Prompt »
Only the lines holding the word "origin" are wanted; copy each of them from the listing.

Dataset content »
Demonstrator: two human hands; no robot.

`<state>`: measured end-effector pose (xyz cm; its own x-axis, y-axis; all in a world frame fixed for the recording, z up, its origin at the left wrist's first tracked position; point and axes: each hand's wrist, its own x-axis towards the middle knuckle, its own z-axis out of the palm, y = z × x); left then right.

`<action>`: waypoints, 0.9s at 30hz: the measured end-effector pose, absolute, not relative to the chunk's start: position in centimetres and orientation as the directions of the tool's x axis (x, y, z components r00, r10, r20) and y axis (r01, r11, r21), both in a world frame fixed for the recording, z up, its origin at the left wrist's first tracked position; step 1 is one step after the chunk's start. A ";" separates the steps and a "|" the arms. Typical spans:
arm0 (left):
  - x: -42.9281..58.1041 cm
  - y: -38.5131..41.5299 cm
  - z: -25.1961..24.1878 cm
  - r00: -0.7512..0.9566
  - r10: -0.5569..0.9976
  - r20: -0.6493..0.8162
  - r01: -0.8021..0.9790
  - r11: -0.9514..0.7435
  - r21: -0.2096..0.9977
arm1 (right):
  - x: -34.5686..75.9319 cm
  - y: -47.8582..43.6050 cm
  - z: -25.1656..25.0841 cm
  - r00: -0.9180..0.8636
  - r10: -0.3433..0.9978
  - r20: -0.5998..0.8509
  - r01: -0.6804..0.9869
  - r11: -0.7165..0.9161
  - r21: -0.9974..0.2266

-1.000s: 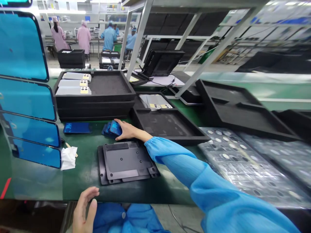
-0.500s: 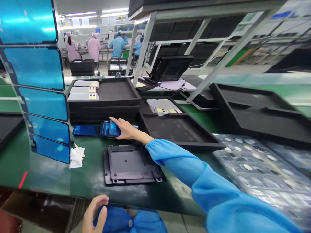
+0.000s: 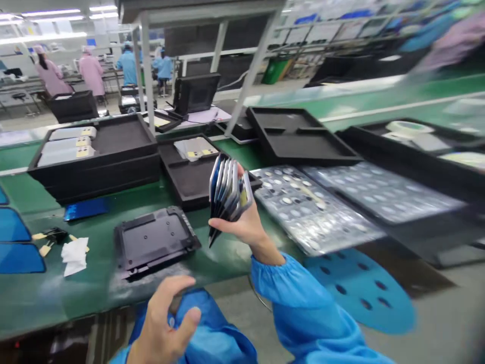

Completed task »
`<state>`: measured end-effector pose (xyz cm; its own x-axis, y-axis; all in a world frame fixed for the recording, z up, its origin at the left wrist's first tracked position; point and axes: each hand's wrist, its own x-axis towards the middle knuckle, its own z-axis out of the palm, y = z × x); left then right.
`<action>`: waypoints, 0.9s at 30hz: the measured end-effector pose, absolute, not relative to the chunk's start: position in centimetres and orientation as the directions of the tool's x axis (x, y, z components r00, r10, r20) and y axis (r01, r11, r21), both in a world frame fixed for the recording, z up, its origin at the left wrist's first tracked position; step 1 is one step after the chunk's start. A ";" separates the steps and a "|" the arms. Typical spans:

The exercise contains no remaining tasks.